**TASK REQUIREMENTS**
Go through the data below. Pull out every line that has the word "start".

________________________

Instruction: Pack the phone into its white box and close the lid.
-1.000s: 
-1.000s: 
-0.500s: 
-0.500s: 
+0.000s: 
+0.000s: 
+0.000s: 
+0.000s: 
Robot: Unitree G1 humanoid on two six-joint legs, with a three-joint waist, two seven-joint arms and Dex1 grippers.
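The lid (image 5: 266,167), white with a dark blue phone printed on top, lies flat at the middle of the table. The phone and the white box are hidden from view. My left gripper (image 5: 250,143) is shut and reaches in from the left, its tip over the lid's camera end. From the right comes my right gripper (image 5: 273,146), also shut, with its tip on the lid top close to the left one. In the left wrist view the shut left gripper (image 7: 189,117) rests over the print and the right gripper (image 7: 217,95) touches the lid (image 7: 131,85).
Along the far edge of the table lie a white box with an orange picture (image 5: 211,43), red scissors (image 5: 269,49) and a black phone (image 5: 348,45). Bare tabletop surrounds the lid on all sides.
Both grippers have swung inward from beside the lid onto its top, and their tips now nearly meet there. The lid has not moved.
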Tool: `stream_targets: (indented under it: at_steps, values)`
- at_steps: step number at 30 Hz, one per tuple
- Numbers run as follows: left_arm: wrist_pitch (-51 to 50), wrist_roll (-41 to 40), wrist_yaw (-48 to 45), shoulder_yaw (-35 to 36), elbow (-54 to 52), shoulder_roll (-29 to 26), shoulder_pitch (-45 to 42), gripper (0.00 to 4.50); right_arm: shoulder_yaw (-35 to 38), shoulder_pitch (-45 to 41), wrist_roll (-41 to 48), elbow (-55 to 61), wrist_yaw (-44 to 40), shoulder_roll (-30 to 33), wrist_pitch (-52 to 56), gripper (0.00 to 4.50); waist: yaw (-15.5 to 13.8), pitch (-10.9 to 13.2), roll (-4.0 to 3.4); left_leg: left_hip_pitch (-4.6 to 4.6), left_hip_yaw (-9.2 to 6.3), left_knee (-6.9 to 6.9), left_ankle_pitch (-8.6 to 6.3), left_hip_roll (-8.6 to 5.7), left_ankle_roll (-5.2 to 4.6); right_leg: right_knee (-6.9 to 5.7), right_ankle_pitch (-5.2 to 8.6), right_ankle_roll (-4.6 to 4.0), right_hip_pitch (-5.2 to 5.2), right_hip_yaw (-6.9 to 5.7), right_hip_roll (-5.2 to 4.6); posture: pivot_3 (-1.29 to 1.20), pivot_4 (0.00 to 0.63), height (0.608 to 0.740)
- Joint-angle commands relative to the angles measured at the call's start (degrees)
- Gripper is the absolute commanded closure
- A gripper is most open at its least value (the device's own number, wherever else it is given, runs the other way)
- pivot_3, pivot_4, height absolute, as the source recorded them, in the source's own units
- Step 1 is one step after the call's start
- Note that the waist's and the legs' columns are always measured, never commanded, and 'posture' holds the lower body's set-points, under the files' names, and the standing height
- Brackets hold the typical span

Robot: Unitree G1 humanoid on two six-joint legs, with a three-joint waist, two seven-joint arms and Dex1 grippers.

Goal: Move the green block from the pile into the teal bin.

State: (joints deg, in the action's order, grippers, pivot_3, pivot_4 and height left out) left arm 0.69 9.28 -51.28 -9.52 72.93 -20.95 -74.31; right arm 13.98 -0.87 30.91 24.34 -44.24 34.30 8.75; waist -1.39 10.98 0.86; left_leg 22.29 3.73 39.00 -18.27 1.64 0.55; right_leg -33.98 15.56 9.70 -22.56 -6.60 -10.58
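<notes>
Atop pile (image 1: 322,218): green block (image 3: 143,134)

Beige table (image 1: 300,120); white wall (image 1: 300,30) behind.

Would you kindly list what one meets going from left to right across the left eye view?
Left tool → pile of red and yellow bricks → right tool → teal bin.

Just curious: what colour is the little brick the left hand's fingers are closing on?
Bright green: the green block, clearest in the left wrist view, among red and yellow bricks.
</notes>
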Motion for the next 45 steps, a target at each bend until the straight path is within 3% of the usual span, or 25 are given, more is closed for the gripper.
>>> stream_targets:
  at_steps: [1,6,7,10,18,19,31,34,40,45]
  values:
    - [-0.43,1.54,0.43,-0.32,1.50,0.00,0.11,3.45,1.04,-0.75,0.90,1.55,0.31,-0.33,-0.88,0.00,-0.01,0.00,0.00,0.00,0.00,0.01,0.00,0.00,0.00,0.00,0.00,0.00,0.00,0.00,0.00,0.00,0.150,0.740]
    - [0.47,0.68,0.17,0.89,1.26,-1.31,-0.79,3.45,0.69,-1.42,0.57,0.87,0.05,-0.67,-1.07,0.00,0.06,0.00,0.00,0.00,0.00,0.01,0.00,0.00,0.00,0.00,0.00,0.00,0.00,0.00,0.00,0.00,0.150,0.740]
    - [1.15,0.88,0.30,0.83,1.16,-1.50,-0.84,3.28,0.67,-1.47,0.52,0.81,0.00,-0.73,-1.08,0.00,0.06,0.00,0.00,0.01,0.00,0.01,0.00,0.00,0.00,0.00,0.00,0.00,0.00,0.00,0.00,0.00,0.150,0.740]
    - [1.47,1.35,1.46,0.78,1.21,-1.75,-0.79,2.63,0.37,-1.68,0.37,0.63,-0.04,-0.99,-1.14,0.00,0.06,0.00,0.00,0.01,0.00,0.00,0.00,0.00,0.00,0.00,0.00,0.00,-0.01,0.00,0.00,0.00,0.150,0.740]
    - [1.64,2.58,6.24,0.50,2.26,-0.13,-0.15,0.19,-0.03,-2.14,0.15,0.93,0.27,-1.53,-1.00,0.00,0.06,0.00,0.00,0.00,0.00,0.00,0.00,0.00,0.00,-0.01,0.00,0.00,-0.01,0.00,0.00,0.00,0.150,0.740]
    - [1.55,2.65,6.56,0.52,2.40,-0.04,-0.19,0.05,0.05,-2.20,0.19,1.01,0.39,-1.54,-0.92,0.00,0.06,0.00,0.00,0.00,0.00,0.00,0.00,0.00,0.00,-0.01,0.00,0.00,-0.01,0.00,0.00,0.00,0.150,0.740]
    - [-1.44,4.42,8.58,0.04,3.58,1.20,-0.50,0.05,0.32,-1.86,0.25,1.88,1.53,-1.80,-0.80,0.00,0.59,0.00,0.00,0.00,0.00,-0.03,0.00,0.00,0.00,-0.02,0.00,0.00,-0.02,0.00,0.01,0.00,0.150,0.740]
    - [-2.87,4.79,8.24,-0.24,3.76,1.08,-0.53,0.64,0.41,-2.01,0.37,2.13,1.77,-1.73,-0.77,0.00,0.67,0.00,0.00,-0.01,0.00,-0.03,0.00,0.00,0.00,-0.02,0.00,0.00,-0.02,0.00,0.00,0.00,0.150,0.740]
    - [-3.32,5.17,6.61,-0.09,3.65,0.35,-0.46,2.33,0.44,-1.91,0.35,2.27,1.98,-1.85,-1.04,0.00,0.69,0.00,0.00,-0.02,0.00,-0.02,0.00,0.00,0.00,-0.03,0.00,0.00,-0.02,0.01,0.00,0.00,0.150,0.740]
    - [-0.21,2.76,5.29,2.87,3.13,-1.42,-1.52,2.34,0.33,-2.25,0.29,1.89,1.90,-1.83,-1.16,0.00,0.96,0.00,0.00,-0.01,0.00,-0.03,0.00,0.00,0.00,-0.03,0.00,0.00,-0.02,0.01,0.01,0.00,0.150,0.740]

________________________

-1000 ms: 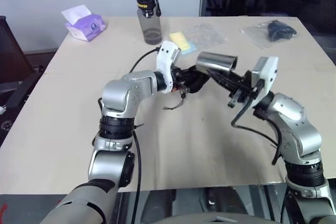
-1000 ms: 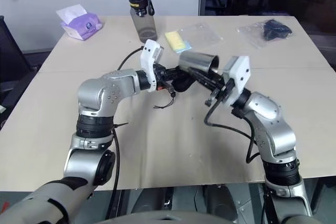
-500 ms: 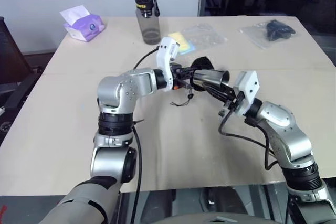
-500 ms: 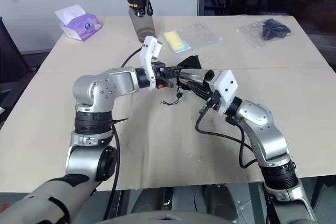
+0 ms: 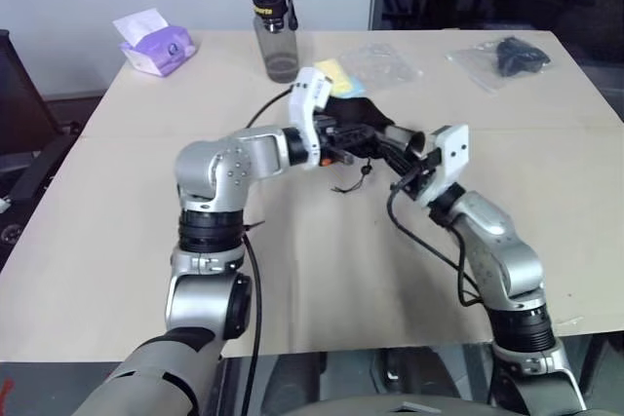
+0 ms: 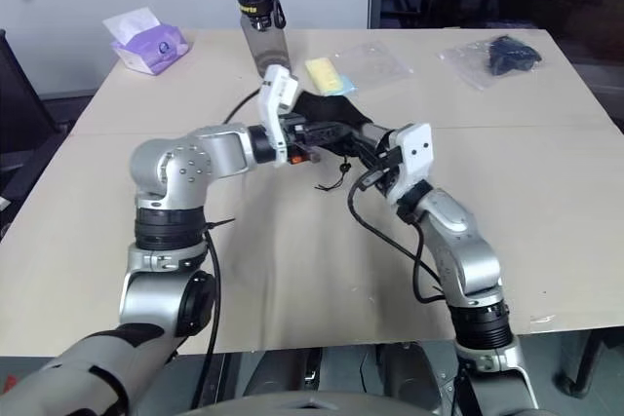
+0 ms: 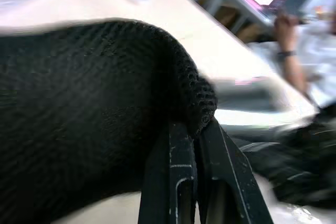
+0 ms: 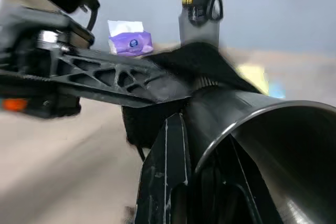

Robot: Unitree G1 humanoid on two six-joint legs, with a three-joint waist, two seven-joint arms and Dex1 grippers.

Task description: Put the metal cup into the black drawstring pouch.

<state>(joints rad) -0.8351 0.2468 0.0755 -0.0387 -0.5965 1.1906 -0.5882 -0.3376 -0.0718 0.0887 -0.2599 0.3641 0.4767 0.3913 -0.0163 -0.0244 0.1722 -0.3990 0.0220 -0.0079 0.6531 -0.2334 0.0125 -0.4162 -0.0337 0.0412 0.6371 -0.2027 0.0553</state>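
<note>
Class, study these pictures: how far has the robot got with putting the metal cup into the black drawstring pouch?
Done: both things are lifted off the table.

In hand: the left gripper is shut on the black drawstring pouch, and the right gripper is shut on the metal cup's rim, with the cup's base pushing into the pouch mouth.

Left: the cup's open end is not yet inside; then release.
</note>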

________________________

**ANSWER FOR THE TASK**
- Joint-angle commands relative to the angles measured at the call's start (degrees)
- Step 1 is one step after the call's start

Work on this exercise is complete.